DESCRIPTION OF THE TASK:
Please restate, word for word, the lines below that begin at the one with "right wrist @" and end at the one with "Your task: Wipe". Leave out all other lines.

__________________________________________________

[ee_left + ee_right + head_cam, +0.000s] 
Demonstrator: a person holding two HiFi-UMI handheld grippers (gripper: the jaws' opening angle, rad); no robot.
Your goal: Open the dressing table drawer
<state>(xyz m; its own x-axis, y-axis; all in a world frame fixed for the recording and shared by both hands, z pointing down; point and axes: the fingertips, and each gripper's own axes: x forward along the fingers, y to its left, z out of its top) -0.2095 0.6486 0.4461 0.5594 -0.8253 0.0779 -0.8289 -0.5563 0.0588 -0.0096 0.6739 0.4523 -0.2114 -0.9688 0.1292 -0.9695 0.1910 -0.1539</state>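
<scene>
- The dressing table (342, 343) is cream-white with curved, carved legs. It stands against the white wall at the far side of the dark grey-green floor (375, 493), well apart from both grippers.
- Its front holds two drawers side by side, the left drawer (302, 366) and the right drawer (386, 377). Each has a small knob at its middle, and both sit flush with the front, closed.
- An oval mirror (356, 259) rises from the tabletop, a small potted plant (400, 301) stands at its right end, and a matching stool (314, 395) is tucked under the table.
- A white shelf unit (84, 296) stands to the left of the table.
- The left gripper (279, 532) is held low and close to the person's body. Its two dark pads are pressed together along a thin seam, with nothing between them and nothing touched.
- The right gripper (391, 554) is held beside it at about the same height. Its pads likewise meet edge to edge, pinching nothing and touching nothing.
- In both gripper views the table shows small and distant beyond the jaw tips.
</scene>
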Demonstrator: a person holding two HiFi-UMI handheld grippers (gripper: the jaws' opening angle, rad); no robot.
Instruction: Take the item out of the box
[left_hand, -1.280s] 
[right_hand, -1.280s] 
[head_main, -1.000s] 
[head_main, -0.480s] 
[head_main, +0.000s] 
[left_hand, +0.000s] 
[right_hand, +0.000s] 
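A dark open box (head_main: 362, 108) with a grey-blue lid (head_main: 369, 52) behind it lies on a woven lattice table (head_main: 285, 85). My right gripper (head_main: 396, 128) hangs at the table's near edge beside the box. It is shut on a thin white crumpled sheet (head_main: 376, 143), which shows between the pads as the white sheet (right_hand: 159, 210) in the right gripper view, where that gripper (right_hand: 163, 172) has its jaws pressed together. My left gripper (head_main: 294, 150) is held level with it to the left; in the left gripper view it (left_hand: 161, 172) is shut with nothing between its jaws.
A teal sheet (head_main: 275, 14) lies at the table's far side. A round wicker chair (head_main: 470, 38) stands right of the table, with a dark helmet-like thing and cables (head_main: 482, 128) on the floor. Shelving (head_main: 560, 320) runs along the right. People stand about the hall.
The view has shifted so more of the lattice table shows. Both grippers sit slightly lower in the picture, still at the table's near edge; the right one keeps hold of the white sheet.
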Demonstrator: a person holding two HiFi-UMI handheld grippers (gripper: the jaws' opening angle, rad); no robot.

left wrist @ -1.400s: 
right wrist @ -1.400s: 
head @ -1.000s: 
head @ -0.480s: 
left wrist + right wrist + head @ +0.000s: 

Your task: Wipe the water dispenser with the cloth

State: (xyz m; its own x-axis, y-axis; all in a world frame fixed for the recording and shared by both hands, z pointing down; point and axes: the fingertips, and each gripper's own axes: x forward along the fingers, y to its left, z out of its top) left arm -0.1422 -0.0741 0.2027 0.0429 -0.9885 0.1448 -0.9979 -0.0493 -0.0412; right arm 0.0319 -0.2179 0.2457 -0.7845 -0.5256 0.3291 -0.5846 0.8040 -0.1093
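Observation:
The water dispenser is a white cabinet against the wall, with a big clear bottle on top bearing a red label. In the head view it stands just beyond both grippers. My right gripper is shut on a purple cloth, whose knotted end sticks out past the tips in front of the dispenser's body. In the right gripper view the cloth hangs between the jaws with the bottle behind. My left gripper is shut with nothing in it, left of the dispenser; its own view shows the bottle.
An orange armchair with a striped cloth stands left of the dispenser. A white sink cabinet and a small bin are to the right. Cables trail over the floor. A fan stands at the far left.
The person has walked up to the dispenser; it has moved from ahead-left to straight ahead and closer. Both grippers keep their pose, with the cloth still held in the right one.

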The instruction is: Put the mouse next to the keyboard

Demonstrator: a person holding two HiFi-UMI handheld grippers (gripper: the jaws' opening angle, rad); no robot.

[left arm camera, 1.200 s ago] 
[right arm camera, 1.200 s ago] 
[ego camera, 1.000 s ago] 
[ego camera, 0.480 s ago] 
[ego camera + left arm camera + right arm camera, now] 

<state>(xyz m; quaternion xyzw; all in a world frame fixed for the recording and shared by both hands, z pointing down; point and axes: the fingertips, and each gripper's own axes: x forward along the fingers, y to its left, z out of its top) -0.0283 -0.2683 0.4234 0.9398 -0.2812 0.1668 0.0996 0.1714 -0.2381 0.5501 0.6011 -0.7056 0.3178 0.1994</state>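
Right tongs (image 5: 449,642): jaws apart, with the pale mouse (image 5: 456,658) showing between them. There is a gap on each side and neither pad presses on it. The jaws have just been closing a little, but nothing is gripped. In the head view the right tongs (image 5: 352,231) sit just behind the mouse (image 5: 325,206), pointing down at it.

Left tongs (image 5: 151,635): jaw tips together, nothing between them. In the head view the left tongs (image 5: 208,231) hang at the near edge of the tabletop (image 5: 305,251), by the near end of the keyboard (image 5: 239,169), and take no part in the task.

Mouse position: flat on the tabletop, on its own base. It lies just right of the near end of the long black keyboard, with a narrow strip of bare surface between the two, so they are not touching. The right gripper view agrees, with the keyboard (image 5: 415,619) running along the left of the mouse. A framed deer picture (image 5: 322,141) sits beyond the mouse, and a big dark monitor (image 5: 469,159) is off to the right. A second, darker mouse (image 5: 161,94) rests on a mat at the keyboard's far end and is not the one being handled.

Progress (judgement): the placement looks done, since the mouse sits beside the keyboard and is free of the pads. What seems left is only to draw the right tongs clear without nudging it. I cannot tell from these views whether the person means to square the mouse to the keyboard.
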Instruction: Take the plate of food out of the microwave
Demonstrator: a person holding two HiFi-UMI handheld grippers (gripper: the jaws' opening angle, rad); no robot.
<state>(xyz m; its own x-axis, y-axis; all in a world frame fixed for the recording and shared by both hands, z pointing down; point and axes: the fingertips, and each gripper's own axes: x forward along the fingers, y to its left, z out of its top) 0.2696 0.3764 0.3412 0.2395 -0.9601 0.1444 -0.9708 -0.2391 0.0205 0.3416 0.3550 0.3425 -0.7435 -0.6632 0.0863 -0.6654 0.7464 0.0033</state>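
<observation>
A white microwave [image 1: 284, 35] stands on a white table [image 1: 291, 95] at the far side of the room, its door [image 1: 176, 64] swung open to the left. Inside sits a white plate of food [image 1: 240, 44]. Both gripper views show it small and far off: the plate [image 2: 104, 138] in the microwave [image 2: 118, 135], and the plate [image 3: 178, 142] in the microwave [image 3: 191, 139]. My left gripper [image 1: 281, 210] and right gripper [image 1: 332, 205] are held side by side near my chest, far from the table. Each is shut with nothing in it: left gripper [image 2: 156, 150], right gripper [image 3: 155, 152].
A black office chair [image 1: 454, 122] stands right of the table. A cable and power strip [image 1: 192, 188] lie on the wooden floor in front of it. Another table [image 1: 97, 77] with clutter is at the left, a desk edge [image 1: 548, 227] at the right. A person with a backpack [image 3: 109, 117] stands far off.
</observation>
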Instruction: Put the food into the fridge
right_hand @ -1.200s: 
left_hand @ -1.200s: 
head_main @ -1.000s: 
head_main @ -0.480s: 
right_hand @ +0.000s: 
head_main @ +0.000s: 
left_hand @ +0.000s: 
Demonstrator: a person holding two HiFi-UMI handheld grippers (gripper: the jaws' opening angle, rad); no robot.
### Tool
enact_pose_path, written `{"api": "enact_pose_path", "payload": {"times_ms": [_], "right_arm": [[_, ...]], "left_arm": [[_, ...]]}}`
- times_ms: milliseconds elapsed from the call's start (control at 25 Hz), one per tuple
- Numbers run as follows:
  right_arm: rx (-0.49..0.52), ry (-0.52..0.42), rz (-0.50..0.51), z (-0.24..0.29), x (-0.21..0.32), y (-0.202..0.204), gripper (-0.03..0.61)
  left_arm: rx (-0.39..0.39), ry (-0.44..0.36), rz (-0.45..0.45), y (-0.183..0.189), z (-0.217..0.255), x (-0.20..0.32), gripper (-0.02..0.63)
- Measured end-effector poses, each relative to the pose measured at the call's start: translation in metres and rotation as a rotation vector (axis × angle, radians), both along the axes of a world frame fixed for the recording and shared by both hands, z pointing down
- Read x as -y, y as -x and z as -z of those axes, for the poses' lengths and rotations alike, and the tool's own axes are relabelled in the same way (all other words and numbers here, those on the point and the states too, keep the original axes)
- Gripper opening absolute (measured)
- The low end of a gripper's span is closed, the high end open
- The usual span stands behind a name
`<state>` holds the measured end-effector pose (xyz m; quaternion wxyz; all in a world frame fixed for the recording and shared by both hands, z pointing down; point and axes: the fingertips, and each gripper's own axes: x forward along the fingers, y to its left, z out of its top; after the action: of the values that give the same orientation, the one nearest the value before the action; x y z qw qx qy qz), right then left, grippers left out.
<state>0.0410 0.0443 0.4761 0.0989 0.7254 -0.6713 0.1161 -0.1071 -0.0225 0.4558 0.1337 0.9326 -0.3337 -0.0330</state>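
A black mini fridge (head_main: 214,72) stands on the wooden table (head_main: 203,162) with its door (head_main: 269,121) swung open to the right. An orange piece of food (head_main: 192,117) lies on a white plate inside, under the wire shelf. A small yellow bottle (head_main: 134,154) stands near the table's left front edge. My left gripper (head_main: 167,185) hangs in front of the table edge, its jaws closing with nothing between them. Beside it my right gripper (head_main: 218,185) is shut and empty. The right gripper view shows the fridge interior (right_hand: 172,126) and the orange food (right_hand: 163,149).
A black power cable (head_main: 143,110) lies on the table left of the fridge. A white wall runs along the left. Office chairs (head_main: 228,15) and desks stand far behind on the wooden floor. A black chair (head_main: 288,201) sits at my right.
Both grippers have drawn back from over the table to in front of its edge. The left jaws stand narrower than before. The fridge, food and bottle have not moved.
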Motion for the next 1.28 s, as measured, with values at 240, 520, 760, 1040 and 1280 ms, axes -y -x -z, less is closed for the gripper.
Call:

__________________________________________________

EXERCISE OUTPUT:
right wrist @ -1.400s: 
head @ -1.000s: 
head @ -0.480s: 
left wrist + right wrist + head @ +0.000s: 

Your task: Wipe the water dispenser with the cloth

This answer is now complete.